Fish Carvings from Catherine Truman by Melinda Rackham

Image by Catherine Truman

Catherine Truman’s SALA Opening Address

One of the biggest pleasures of the SALA festival is hearing the keynote address from the featured artist.

Last year it was Giles Bettison on the importance of art. This year, Catherine Truman spoke to a packed house about the joys of ‘tadpoling’, and how important a sense of adventure and a strong work ethic are as an artist – or, indeed, a scientist.

Catherine’s very kindly shared her speech with us here. We agree with her – viva SALA! And, may we add, viva Catherine Truman!

~

Tadpoling at the Bench

Firstly, I to would like to acknowledge that we meet on Kaurna land and pay respect to their spiritual relationship with this country past, present and future.

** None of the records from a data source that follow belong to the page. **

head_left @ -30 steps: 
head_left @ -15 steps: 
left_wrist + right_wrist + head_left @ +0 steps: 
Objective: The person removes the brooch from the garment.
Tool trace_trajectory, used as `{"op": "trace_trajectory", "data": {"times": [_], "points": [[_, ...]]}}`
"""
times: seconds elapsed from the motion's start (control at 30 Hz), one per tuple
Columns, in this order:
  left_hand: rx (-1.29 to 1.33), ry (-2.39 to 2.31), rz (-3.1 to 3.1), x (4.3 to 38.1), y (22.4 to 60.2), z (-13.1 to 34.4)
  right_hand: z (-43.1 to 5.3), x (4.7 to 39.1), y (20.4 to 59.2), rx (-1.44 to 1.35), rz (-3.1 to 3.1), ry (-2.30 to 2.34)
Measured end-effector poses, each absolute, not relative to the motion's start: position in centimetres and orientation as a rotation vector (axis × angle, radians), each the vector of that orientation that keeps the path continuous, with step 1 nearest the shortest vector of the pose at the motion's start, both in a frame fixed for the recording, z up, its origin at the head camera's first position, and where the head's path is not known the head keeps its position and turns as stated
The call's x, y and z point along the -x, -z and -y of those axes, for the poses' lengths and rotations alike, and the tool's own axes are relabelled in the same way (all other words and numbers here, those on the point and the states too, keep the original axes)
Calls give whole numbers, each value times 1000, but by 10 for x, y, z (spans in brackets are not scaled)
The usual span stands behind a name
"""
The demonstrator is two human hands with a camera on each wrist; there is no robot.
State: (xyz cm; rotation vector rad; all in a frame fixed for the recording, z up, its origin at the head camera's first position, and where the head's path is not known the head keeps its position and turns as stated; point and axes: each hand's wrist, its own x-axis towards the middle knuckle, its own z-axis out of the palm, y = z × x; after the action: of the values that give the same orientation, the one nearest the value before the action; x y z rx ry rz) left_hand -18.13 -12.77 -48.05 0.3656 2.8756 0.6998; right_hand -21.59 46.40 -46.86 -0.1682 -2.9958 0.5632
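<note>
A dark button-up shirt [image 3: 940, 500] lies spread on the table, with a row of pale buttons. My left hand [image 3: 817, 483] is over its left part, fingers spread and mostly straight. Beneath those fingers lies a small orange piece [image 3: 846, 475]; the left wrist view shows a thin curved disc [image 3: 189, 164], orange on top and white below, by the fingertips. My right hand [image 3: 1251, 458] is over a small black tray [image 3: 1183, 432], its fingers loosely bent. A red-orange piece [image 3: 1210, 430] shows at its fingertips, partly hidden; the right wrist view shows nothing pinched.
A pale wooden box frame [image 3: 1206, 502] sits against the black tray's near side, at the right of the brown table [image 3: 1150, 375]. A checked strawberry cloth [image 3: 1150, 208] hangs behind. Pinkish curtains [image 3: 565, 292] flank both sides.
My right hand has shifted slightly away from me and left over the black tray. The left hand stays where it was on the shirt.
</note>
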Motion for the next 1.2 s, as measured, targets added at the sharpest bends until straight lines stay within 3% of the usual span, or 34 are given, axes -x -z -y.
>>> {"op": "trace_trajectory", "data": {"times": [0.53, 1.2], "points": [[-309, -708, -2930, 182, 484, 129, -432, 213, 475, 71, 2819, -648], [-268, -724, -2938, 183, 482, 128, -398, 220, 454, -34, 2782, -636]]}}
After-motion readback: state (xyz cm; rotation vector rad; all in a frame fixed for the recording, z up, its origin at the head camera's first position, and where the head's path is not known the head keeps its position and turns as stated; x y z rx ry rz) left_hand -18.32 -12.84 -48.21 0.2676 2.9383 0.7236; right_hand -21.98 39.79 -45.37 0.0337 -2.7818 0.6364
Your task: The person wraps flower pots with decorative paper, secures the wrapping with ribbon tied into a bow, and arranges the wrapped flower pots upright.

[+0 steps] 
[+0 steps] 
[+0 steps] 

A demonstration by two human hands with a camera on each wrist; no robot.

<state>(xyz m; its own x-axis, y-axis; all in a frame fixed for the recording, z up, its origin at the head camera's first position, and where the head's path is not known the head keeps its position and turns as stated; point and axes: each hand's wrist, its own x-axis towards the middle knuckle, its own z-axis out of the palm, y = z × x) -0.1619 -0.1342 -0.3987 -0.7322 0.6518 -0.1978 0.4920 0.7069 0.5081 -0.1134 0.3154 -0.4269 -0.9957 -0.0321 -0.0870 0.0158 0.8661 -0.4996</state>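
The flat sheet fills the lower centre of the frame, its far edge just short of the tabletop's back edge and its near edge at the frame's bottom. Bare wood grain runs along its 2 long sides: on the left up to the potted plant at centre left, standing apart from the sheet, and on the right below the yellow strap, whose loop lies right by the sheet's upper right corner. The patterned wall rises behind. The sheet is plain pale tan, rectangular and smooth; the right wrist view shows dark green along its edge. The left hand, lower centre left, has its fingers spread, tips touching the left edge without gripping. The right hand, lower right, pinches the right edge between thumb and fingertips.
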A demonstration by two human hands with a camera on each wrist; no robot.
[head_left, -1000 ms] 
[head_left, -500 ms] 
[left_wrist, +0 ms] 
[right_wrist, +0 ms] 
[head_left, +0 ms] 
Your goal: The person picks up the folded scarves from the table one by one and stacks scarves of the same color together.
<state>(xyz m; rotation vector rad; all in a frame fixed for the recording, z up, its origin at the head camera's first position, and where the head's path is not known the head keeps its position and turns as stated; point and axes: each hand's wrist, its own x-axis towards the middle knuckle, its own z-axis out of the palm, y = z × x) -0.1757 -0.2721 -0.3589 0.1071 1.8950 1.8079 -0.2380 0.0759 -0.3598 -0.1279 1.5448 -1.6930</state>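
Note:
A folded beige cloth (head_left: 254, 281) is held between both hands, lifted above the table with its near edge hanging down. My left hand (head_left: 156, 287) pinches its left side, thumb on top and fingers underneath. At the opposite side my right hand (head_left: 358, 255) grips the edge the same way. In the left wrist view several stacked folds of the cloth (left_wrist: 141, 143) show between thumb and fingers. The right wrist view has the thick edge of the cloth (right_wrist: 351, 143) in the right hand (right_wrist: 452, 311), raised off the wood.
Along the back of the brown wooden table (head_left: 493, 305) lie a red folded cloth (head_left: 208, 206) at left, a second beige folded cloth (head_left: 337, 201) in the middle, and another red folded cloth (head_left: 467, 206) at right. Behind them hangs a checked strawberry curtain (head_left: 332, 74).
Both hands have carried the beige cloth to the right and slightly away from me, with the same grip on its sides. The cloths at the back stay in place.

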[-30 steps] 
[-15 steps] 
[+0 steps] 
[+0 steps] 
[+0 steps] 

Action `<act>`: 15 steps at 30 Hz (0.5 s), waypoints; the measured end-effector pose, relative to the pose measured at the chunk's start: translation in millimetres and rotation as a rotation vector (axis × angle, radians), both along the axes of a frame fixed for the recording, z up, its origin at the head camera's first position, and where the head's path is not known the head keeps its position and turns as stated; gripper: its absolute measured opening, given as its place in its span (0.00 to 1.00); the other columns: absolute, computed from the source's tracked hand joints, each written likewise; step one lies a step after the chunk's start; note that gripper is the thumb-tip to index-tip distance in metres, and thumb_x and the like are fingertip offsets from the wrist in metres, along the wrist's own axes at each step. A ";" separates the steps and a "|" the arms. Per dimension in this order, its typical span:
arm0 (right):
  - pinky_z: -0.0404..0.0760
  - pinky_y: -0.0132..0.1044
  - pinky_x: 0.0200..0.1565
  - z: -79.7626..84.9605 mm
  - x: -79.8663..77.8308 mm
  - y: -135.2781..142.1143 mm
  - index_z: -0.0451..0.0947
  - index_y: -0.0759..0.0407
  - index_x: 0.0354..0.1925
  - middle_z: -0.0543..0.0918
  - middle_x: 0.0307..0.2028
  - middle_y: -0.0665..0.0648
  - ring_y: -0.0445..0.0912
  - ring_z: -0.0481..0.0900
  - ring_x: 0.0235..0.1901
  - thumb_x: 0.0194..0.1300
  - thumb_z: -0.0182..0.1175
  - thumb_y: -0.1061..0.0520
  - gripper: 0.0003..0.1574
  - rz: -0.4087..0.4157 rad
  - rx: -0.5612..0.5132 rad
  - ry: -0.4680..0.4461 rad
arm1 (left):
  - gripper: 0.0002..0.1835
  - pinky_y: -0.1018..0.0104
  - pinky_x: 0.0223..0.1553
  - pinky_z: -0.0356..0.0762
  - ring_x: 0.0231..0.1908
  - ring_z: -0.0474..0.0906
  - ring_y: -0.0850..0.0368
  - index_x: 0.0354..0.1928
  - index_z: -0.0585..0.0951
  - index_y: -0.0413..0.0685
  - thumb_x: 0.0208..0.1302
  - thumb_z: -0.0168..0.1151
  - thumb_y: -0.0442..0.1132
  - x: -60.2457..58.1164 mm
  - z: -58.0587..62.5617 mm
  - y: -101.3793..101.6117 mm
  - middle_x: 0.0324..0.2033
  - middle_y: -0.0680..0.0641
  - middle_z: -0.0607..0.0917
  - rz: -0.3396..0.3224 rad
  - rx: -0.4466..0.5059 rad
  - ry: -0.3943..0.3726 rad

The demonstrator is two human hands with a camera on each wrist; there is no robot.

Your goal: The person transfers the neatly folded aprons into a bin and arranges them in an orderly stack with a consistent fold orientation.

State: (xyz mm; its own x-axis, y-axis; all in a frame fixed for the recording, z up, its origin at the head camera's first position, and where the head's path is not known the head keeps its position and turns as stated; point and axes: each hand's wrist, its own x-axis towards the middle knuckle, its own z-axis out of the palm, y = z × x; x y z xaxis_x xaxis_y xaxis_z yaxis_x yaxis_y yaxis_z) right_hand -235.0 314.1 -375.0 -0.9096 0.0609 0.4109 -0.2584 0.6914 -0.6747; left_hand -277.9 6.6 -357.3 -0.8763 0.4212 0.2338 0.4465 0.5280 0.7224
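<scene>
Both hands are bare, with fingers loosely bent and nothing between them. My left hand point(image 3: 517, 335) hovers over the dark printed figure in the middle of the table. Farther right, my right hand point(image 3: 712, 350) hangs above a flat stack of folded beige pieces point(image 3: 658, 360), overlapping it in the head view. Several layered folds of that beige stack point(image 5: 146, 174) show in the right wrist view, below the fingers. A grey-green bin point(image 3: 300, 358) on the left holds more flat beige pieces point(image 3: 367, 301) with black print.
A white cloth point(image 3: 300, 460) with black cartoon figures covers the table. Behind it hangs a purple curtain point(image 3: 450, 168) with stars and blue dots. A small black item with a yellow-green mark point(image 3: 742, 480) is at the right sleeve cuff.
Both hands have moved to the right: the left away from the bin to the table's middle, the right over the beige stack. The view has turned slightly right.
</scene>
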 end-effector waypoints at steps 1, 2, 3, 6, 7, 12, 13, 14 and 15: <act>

Thanks everyone for being here tonight, especially my dear friends, family and colleagues who’ve travelled from far away places to share in the celebrations.

It is such an honour to address you tonight as the featured SALA artist for 2016 but this wonderful achievement has only been possible through the support, love and inspiration from a lot of other people and so firstly a few personal thank yous.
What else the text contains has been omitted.